COMUM – O câncer de próstata é, de fato, muito comum. Pesquisas apontam que um em cada seis homens serão diagnosticados com a doença. Popularmente, diz-se que todos têm potencial para desenvolver o tumor – dependendo da longevidade. Obviamente é perigoso, quando metastático pode ser letal, mas há mais tabus sobre ele do que realidade.
“O tempo de duplicação tumoral de um câncer de testículo, por exemplo, é de duas a três semanas. O de próstata, de um a quase dois anos. É bem tratável”, aponta Wilson Busato, da Sociedade Brasileira de Urologia.
Para sua detecção precoce, chamada rastreamento, é recomendado que os homens com 50 anos ou mais consultem um urologista para debater a realização do exame de sangue (o PSA) e do toque retal. Pacientes negros ou aqueles que tenham familiares de primeiro grau (pai ou irmãos) com histórico da doença devem consultar a partir dos 45 anos. Os exames devem ser decididos em conjunto com o médico, após a discussão dos riscos e benefícios.
“Nem sempre é positivo fazer esses exames. É fundamental entender que o câncer de próstata não é apenas uma doença, mas de um espectro com o mesmo nome. Existem cânceres de próstata que são pouco agressivos, outros muito agressivos e outros que ocupam todo o espectro intermediário entre esses extremos”, explica o urologista Guilherme Ribeiro.

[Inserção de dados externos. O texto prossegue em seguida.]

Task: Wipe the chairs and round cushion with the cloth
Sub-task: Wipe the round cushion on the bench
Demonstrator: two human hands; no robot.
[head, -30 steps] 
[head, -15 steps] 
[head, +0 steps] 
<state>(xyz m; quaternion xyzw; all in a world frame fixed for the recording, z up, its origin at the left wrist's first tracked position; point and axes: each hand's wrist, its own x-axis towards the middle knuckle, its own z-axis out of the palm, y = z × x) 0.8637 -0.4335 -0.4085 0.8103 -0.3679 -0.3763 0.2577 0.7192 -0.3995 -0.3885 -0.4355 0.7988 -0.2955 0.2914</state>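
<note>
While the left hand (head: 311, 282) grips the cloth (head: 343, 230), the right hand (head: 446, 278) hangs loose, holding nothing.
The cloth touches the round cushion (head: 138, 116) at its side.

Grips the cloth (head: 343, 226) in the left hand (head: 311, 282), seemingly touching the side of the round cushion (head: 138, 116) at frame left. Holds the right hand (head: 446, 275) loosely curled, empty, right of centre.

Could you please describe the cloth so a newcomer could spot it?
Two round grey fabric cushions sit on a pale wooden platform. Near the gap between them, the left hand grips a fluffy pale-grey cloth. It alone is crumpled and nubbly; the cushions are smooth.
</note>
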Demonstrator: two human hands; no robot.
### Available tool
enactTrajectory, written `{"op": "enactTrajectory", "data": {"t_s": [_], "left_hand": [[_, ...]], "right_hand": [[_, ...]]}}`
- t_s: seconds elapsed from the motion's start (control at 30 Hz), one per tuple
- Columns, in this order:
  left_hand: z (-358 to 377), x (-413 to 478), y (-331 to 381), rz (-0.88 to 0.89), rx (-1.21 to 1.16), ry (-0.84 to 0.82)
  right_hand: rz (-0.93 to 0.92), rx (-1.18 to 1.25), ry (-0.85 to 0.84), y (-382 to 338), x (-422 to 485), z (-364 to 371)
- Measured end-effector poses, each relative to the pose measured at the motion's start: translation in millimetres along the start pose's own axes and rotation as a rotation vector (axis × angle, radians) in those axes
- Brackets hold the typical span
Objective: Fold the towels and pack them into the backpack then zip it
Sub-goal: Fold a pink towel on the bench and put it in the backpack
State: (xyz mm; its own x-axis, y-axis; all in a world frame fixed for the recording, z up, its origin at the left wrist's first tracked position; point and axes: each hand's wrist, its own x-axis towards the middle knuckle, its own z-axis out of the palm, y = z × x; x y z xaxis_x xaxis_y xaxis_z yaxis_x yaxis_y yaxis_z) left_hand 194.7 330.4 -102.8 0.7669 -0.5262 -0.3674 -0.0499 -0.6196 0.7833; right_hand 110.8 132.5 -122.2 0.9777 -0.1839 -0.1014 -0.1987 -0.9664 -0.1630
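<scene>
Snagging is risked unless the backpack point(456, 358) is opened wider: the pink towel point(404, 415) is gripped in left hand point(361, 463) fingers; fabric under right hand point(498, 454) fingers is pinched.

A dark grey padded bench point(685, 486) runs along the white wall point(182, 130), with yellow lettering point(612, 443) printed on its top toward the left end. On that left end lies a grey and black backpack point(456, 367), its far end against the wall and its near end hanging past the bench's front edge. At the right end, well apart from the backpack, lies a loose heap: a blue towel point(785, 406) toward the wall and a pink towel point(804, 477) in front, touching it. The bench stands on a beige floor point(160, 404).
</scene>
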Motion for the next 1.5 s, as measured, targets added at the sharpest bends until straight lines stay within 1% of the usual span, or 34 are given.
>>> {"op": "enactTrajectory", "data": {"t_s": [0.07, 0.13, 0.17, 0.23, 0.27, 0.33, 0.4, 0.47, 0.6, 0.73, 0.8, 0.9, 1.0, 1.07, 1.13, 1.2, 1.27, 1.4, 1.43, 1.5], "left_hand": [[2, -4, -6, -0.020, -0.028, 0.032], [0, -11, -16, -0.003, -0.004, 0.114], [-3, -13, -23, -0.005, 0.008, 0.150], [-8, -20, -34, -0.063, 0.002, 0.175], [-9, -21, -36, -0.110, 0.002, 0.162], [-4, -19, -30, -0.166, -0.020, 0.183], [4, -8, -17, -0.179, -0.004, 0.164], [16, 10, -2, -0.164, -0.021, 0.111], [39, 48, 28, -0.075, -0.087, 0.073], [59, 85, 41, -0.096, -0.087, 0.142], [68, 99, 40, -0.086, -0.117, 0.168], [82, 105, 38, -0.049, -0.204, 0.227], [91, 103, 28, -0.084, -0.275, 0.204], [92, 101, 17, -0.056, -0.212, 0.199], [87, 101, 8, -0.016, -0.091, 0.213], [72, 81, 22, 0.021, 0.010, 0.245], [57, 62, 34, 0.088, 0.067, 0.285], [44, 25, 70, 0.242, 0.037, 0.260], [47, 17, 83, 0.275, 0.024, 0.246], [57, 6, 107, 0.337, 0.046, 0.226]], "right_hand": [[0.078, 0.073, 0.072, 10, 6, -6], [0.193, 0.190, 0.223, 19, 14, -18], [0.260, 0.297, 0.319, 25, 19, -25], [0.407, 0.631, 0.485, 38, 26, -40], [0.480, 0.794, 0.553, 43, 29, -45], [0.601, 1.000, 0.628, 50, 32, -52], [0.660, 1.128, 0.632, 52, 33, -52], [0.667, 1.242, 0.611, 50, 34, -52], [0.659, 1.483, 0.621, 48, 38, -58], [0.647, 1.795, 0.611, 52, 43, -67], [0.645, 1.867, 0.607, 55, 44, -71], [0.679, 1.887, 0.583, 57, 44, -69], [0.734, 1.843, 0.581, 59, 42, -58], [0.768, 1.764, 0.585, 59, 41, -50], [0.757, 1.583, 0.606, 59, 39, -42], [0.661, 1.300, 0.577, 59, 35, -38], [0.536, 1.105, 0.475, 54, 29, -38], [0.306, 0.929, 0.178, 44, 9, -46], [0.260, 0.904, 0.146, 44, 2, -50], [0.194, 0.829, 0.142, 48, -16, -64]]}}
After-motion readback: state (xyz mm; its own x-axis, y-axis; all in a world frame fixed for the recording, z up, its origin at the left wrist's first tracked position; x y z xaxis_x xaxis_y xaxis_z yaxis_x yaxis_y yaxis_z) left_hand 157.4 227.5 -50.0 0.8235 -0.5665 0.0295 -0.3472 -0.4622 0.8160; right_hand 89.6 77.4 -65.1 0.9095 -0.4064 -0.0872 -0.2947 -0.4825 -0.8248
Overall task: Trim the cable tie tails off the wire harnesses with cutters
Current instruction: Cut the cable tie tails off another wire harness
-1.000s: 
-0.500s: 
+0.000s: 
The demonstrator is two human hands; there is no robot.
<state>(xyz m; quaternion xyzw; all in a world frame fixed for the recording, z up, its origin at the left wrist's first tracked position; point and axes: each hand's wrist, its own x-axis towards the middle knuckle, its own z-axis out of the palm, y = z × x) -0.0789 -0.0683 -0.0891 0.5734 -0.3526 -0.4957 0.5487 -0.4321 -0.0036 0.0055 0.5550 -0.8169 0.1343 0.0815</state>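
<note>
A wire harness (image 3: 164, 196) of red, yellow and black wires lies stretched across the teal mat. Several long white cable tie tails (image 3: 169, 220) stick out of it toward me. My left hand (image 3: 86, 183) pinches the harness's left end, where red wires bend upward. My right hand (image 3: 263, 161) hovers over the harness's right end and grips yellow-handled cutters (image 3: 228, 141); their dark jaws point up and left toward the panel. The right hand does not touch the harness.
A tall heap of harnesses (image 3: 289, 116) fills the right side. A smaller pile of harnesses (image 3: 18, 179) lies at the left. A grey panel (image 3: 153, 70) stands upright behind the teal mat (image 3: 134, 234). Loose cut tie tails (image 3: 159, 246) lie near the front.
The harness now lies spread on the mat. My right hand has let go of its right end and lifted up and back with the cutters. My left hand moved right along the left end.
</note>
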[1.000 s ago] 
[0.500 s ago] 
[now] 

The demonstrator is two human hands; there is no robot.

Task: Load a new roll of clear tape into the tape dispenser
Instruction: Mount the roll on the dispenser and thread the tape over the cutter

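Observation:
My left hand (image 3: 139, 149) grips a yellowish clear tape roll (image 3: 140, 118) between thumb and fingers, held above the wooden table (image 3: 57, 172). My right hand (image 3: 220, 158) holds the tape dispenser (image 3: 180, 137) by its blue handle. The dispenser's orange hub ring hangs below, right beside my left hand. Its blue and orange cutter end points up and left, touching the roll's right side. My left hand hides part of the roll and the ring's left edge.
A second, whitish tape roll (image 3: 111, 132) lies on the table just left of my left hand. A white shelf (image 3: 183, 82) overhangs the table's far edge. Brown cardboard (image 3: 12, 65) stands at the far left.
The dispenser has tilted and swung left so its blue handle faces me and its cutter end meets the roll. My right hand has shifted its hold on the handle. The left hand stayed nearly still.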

De acordo com o especialista, a medicina atual não trata os cânceres pouco agressivos. Como eles costumam ter evolução lenta ao longo dos anos, os homens costumam viver sem a manifestação da doença. Enquanto isso, o tratamento poderia causar sequelas como impotência e incontinência urinária. O diagnóstico precoce seria apenas motivo de preocupação e, possivelmente, de tratamento desnecessário. Para os pacientes com câncer de próstata mais agressivo, o rastreamento é útil, aumentando a probabilidade de cura e diminuindo as chances de metástase.
O problema é considerado o segundo tipo de tumor mais comum entre os brasileiros, perdendo apenas para o câncer de pele não-melanoma
Segundos dados do Instituto Nacional do Câncer (Inca), cerca de 68,2 mil novos casos de câncer de próstata foram registrados no Brasil em 2018. Assim, o problema é considerado o segundo tipo de tumor mais comum entre os brasileiros, perdendo apenas para o câncer de pele não-melanoma.
Localizada na parte baixa do abdômen dos homens, logo abaixo da bexiga e à frente do reto, a próstata é um pequeno órgão em formato de maçã que envolve envolve a porção inicial da uretra, tubo pelo qual a urina armazenada na bexiga é eliminada. Sua função é produzir parte do sêmen, líquido espesso que contém os espermatozoides e é liberado durante a ejaculação.
Apesar de ser muito frequente, a doença é, ainda hoje, rodeada por tabus. Por este motivo, em grande parte das vezes, muitos homens acabam evitando consultas e exames importantes para realizar o diagnóstico que, se feito em fase inicial, apresenta boas chances de cura. O movimento mundial Novembro Azul, ocorre para reforçar a importância da prevenção e do diagnóstico precoce do câncer de próstata, e serve como incentivo para esclarecer as dúvidas que cercam o tema.